▸ What the exercise asks:
If a picture appears in the records below, drop it, and reproduce everything else exactly.

>>>

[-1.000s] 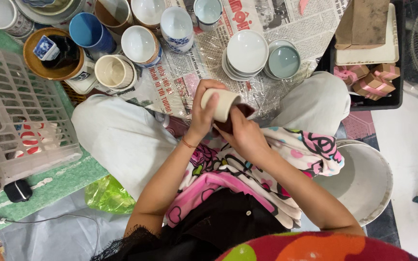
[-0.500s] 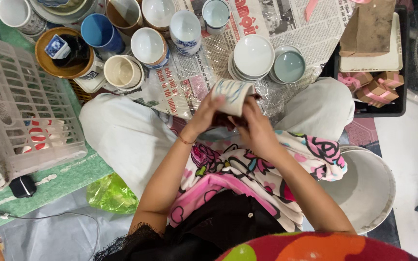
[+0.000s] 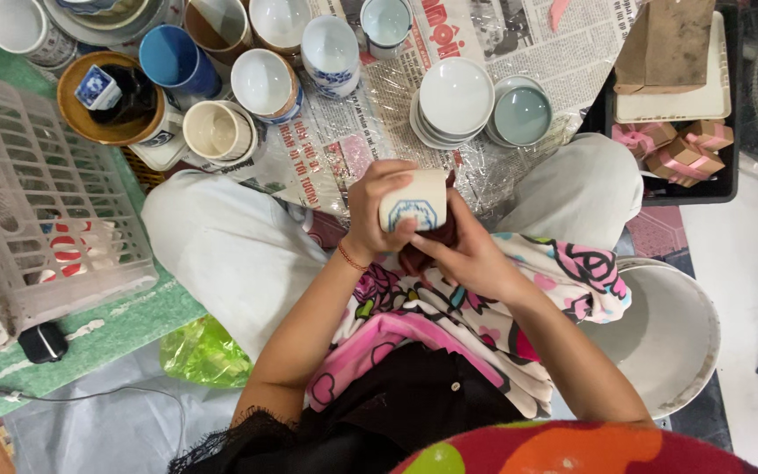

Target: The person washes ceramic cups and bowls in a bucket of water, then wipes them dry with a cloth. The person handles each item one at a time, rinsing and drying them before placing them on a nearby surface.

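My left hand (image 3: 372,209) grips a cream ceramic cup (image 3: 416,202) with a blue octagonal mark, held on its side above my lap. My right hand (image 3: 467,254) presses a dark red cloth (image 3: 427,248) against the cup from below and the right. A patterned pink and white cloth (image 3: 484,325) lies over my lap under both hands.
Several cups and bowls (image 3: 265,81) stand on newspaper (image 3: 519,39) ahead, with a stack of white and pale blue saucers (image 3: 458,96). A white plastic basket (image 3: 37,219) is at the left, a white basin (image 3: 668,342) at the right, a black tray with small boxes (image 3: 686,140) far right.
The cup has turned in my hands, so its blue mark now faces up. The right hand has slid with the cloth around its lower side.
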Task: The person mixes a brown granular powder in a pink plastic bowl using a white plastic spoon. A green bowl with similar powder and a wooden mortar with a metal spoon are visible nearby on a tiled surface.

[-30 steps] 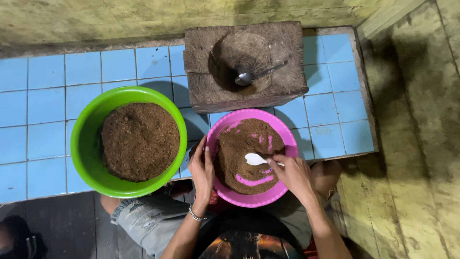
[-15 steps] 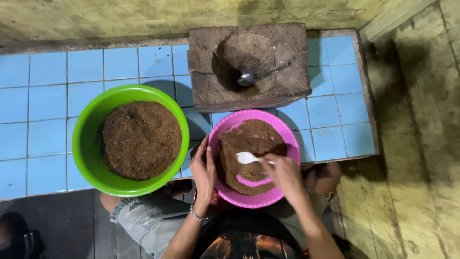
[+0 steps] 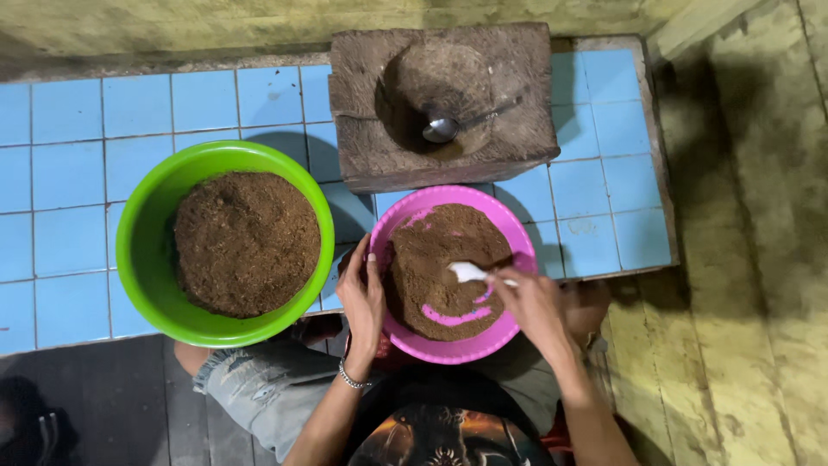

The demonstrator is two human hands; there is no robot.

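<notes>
Your right hand [image 3: 533, 304] closes around the handle of a small white plastic spoon [image 3: 470, 273], whose bowl lies on the brown crumbly material [image 3: 444, 263] heaped in the round pink plastic bowl [image 3: 509, 231]. Your fingers cover most of the spoon's handle, so only the bowl end and a short stretch of stem show. Your left hand [image 3: 362, 298] rests flat against the pink bowl's left rim, fingers spread upward and not clenched; it hides that part of the rim, and the lower rim seems to sit against your knees rather than fully on the blue-tiled worktop [image 3: 69, 155], though the shadow there makes this hard to judge.

Just left of the pink bowl, touching or nearly touching it, stands a larger round green plastic bowl [image 3: 142, 233] filled with the same brown material [image 3: 246, 242]; its near edge overhangs the worktop's front. Behind the pink bowl sits a square, weathered wooden block with a round hollow [image 3: 362, 129], and a metal spoon [image 3: 442, 128] lies in that hollow, its handle pointing right. The block's front edge shadows the pink bowl's far rim. Your forearms and your grey trouser leg [image 3: 259, 388] are cut off at the bottom edge.
</notes>
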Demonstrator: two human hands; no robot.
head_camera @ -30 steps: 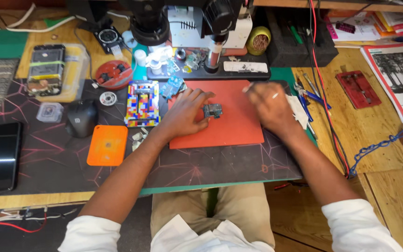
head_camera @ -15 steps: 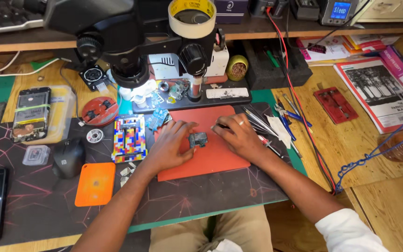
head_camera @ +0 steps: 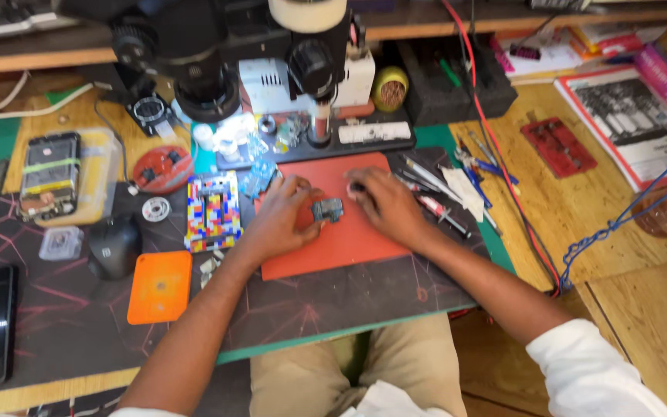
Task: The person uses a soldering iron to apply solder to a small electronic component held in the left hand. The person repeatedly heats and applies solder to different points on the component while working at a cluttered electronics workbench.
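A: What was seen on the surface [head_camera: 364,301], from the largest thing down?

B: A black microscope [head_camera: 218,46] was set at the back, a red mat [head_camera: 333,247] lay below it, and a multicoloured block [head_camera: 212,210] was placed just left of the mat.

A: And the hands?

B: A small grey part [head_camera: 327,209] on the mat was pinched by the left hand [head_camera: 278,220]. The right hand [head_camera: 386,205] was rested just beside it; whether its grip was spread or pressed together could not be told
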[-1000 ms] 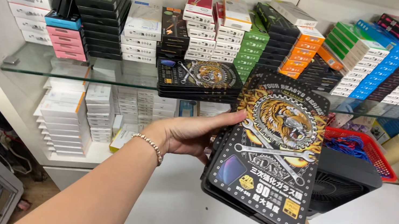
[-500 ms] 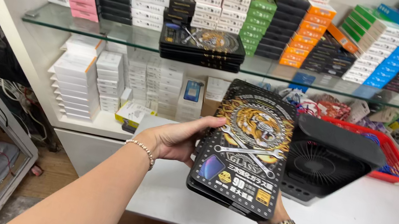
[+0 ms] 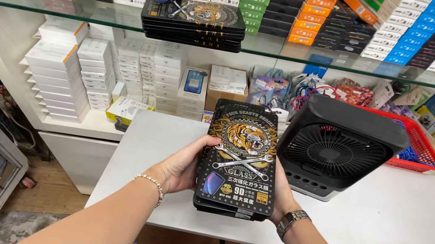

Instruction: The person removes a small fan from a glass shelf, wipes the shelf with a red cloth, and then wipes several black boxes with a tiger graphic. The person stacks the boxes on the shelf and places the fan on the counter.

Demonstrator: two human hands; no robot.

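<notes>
Above the white table, both hands clasp stacked black boxes.

this is a small shop selling phone accessories. a glass shelf along the wall carries tight rows of slim retail boxes sorted by colour: pink, black, white, green, orange, blue. below it, more white boxes stand stacked in columns, and a red basket holds packaged goods. a white surface in front serves as the counter, with a black desk fan standing on it.
</notes>
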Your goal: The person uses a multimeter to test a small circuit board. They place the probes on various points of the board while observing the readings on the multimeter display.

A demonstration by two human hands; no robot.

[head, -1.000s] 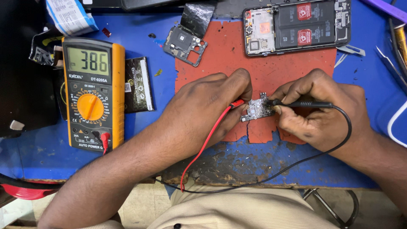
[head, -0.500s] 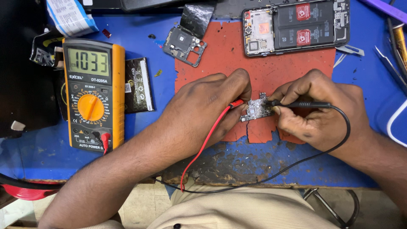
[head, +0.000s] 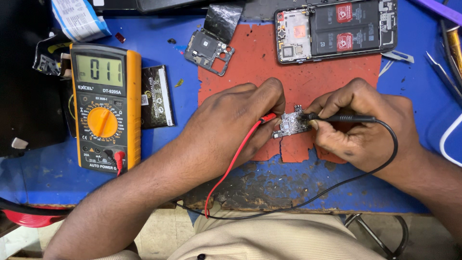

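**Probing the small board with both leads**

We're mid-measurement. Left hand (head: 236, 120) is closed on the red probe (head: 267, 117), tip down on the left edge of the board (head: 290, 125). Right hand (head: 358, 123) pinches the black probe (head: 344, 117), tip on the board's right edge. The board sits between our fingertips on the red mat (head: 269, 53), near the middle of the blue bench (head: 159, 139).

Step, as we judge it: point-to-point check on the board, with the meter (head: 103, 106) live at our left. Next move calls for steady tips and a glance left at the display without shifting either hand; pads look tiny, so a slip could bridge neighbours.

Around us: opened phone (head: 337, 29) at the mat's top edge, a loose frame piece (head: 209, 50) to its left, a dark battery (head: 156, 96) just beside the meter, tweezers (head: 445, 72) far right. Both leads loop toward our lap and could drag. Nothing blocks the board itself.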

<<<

▸ Answer below:
[-1.000s] 
[-0.500s] 
[+0.000s] 

Target: The person washes ceramic cups and bowls in a bucket of water, then wipes them dry with a cloth. The person handles each item one at a time, rinsing and drying them before placing them on a nearby surface.

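My left hand (image 3: 372,209) grips a cream ceramic cup (image 3: 416,202) with a blue octagonal mark, held on its side above my lap. My right hand (image 3: 467,254) presses a dark red cloth (image 3: 427,248) against the cup from below and the right. A patterned pink and white cloth (image 3: 484,325) lies over my lap under both hands.
Several cups and bowls (image 3: 265,81) stand on newspaper (image 3: 519,39) ahead, with a stack of white and pale blue saucers (image 3: 458,96). A white plastic basket (image 3: 37,219) is at the left, a white basin (image 3: 668,342) at the right, a black tray with small boxes (image 3: 686,140) far right.
The cup has turned in my hands, so its blue mark now faces up. The right hand has slid with the cloth around its lower side.
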Task: The person mixes a brown granular powder in a pink plastic bowl using a white plastic spoon. A green bowl with similar powder and a wooden mortar with a metal spoon are visible nearby on a tiled surface.

[-30 steps] 
[-15 steps] 
[+0 steps] 

The demonstrator is two human hands; there is no robot.

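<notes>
Your right hand [image 3: 533, 304] closes around the handle of a small white plastic spoon [image 3: 470, 273], whose bowl lies on the brown crumbly material [image 3: 444, 263] heaped in the round pink plastic bowl [image 3: 509, 231]. Your fingers cover most of the spoon's handle, so only the bowl end and a short stretch of stem show. Your left hand [image 3: 362, 298] rests flat against the pink bowl's left rim, fingers spread upward and not clenched; it hides that part of the rim, and the lower rim seems to sit against your knees rather than fully on the blue-tiled worktop [image 3: 69, 155], though the shadow there makes this hard to judge.

Just left of the pink bowl, touching or nearly touching it, stands a larger round green plastic bowl [image 3: 142, 233] filled with the same brown material [image 3: 246, 242]; its near edge overhangs the worktop's front. Behind the pink bowl sits a square, weathered wooden block with a round hollow [image 3: 362, 129], and a metal spoon [image 3: 442, 128] lies in that hollow, its handle pointing right. The block's front edge shadows the pink bowl's far rim. Your forearms and your grey trouser leg [image 3: 259, 388] are cut off at the bottom edge.
</notes>
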Demonstrator: two human hands; no robot.
head_camera @ -30 steps: 
head_camera @ -15 steps: 
head_camera @ +0 steps: 
Task: The person uses a soldering iron to apply solder to a small electronic component held in the left hand. The person repeatedly heats and applies solder to different points on the component while working at a cluttered electronics workbench.
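A: What was seen on the surface [head_camera: 364,301], from the largest thing down?

B: A black microscope [head_camera: 218,46] was set at the back, a red mat [head_camera: 333,247] lay below it, and a multicoloured block [head_camera: 212,210] was placed just left of the mat.

A: And the hands?

B: A small grey part [head_camera: 327,209] on the mat was pinched by the left hand [head_camera: 278,220]. The right hand [head_camera: 386,205] was rested just beside it; whether its grip was spread or pressed together could not be told
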[-1000 ms] 
[-500 ms] 
[+0 ms] 

Instruction: The person removes a small fan from a glass shelf, wipes the shelf with a red cloth, and then wipes several black boxes with a tiger graphic. The person stacks the boxes on the shelf and places the fan on the counter.

Demonstrator: two human hands; no robot.

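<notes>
Above the white table, both hands clasp stacked black boxes.

this is a small shop selling phone accessories. a glass shelf along the wall carries tight rows of slim retail boxes sorted by colour: pink, black, white, green, orange, blue. below it, more white boxes stand stacked in columns, and a red basket holds packaged goods. a white surface in front serves as the counter, with a black desk fan standing on it.
</notes>
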Your goal: The person uses a multimeter to test a small circuit board. They place the probes on various points of the board while observing the readings on the multimeter display.

A demonstration by two human hands; no robot.

[head, -1.000s] 
[head, -0.500s] 
[head, +0.000s] 

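**Probing the small board with both leads**

We're mid-measurement. Left hand (head: 236, 120) is closed on the red probe (head: 267, 117), tip down on the left edge of the board (head: 290, 125). Right hand (head: 358, 123) pinches the black probe (head: 344, 117), tip on the board's right edge. The board sits between our fingertips on the red mat (head: 269, 53), near the middle of the blue bench (head: 159, 139).

Step, as we judge it: point-to-point check on the board, with the meter (head: 103, 106) live at our left. Next move calls for steady tips and a glance left at the display without shifting either hand; pads look tiny, so a slip could bridge neighbours.

Around us: opened phone (head: 337, 29) at the mat's top edge, a loose frame piece (head: 209, 50) to its left, a dark battery (head: 156, 96) just beside the meter, tweezers (head: 445, 72) far right. Both leads loop toward our lap and could drag. Nothing blocks the board itself.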

Nothing else is required to complete this exercise.